Work instructions =>
What lines in the data below mention the string "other"? Copy them out.

Data shown =>

◆ ◆ ◆

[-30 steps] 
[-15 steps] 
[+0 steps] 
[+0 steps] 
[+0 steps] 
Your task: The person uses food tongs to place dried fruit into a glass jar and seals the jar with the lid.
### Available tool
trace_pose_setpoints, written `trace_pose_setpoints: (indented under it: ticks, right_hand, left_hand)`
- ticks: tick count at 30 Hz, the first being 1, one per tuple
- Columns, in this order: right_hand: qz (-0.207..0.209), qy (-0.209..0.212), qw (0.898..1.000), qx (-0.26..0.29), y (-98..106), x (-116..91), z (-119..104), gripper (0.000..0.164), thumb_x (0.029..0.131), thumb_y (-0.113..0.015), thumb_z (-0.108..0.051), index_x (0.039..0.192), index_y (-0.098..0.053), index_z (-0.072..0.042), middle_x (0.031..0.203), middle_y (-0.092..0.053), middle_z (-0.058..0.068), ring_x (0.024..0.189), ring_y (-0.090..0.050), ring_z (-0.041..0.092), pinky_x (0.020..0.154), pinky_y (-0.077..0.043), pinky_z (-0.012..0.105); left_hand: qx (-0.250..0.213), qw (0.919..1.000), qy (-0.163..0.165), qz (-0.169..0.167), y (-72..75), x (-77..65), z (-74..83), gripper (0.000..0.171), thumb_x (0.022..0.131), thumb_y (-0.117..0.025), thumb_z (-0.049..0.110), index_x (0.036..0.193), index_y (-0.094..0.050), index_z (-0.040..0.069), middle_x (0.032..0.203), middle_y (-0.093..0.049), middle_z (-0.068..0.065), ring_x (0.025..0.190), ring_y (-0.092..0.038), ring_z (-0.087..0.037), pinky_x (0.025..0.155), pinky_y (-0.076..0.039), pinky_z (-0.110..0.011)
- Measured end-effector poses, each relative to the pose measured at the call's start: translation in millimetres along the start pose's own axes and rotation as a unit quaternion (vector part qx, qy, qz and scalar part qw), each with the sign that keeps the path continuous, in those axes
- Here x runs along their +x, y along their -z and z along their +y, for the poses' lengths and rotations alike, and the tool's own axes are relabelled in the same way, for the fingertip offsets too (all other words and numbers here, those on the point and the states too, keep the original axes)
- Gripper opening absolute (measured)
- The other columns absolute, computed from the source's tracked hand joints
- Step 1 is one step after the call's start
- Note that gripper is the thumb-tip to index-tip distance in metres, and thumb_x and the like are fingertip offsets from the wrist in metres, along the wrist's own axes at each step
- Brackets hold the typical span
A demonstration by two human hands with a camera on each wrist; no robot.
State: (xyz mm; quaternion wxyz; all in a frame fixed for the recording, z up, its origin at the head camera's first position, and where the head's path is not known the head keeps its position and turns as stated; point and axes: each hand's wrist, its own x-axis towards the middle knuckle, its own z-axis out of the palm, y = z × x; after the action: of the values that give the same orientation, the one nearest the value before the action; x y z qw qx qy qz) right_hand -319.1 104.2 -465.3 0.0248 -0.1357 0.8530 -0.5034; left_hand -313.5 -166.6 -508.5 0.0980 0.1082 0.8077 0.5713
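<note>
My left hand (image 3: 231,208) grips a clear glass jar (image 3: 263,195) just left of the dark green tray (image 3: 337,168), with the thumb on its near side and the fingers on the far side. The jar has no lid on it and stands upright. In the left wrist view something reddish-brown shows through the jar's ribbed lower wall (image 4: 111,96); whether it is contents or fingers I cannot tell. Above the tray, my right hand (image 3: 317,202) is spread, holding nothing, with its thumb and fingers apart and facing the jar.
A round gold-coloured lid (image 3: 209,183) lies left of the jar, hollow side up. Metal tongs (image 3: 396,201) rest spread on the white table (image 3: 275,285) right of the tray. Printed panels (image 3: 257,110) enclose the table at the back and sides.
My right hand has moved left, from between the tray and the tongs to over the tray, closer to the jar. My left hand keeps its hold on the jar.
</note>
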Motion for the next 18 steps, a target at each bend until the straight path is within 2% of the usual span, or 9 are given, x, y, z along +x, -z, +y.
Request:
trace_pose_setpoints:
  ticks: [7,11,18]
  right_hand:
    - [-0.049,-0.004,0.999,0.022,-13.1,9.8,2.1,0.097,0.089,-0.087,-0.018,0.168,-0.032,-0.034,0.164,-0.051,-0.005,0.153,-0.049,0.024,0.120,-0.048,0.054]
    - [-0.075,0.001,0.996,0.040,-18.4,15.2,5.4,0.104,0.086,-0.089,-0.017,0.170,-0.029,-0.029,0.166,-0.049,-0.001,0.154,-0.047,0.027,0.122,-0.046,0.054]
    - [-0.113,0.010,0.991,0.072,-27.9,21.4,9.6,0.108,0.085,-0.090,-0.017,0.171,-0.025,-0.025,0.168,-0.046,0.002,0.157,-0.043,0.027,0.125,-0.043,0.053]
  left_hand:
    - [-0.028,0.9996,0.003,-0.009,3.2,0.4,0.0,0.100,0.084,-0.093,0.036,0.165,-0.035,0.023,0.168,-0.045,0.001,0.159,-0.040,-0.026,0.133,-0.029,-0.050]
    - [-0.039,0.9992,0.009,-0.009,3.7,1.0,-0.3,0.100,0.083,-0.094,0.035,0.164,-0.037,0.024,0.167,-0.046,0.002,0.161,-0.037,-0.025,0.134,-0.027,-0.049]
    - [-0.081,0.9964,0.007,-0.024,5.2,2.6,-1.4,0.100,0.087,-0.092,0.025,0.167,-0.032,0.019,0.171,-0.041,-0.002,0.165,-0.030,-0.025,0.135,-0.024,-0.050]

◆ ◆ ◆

Answer below =>
- Here x runs along their +x, y along their -z and z along their +y, for the poses' lengths and rotations alike, and the tool's own axes are relabelled in the same way, for the fingertip offsets too (all other words and numbers here, those on the point and the states too, keep the original axes)
- The other columns absolute, computed from the source's tracked hand joints

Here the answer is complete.